Problem to solve => Write the listing out again, exactly as it reads below.

Input =>
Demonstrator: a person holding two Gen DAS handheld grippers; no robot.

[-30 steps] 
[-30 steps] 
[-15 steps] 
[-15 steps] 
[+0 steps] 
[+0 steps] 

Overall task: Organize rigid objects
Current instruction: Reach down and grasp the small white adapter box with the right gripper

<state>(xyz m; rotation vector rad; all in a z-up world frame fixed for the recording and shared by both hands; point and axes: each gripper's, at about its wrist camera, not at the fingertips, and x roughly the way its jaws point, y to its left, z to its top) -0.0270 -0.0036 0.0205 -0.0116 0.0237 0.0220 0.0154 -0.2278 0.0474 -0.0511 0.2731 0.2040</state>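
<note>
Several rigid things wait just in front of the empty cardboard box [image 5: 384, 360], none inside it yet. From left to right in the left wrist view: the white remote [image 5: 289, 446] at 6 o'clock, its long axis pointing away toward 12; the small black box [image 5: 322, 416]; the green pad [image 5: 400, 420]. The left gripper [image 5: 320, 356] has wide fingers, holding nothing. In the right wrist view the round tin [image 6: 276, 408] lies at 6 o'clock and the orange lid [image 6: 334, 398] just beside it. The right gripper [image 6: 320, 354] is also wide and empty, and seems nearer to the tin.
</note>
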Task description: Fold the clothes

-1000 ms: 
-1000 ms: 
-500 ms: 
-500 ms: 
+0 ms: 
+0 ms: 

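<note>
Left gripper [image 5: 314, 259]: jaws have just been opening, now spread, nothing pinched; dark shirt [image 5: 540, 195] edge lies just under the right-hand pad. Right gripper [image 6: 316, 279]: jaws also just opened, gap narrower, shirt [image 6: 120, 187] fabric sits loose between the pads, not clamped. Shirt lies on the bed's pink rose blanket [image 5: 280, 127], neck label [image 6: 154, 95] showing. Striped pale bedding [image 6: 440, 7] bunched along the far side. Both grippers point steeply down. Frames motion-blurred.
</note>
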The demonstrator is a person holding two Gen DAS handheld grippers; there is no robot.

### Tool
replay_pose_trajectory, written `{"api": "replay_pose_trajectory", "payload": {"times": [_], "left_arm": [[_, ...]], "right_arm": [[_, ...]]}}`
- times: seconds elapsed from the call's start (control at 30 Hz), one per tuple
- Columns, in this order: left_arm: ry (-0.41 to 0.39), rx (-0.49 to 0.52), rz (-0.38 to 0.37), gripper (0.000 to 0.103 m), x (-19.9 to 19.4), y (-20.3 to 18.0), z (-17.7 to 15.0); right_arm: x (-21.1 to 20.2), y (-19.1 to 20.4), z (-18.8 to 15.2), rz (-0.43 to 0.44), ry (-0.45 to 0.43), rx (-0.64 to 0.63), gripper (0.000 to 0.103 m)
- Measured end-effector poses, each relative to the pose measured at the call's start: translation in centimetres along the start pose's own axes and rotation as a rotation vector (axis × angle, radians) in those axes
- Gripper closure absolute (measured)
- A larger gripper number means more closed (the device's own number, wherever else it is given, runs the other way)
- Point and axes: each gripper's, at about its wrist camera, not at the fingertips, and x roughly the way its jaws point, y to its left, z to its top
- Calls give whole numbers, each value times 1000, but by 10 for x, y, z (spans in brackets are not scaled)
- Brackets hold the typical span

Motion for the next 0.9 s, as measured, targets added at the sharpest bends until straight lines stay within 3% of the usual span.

Task response =>
Demonstrator: a person holding two Gen DAS handheld grippers; no robot.

[-30 steps] 
[-30 steps] 
[-15 steps] 
[-15 steps] 
[+0 steps] 
[+0 steps] 

Overall task: Organize rigid objects
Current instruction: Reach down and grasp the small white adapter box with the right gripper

<state>(xyz m; rotation vector rad; all in a z-up world frame fixed for the recording and shared by both hands; point and axes: each gripper's, at about its wrist camera, not at the fingertips, and x roughly the way its jaws point, y to its left, z to its top) -0.0270 -0.0036 0.0205 -0.0116 0.0237 0.0220 0.0154 -0.2278 0.0474 -0.0511 0.2731 0.2040</state>
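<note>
Several rigid things wait just in front of the empty cardboard box [image 5: 384, 360], none inside it yet. From left to right in the left wrist view: the white remote [image 5: 289, 446] at 6 o'clock, its long axis pointing away toward 12; the small black box [image 5: 322, 416]; the green pad [image 5: 400, 420]. The left gripper [image 5: 320, 356] has wide fingers, holding nothing. In the right wrist view the round tin [image 6: 276, 408] lies at 6 o'clock and the orange lid [image 6: 334, 398] just beside it. The right gripper [image 6: 320, 354] is also wide and empty, and seems nearer to the tin.
</note>
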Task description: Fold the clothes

-1000 ms: 
-1000 ms: 
-500 ms: 
-500 ms: 
+0 ms: 
+0 ms: 

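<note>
Left gripper [image 5: 314, 259]: jaws have just been opening, now spread, nothing pinched; dark shirt [image 5: 540, 195] edge lies just under the right-hand pad. Right gripper [image 6: 316, 279]: jaws also just opened, gap narrower, shirt [image 6: 120, 187] fabric sits loose between the pads, not clamped. Shirt lies on the bed's pink rose blanket [image 5: 280, 127], neck label [image 6: 154, 95] showing. Striped pale bedding [image 6: 440, 7] bunched along the far side. Both grippers point steeply down. Frames motion-blurred.
</note>
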The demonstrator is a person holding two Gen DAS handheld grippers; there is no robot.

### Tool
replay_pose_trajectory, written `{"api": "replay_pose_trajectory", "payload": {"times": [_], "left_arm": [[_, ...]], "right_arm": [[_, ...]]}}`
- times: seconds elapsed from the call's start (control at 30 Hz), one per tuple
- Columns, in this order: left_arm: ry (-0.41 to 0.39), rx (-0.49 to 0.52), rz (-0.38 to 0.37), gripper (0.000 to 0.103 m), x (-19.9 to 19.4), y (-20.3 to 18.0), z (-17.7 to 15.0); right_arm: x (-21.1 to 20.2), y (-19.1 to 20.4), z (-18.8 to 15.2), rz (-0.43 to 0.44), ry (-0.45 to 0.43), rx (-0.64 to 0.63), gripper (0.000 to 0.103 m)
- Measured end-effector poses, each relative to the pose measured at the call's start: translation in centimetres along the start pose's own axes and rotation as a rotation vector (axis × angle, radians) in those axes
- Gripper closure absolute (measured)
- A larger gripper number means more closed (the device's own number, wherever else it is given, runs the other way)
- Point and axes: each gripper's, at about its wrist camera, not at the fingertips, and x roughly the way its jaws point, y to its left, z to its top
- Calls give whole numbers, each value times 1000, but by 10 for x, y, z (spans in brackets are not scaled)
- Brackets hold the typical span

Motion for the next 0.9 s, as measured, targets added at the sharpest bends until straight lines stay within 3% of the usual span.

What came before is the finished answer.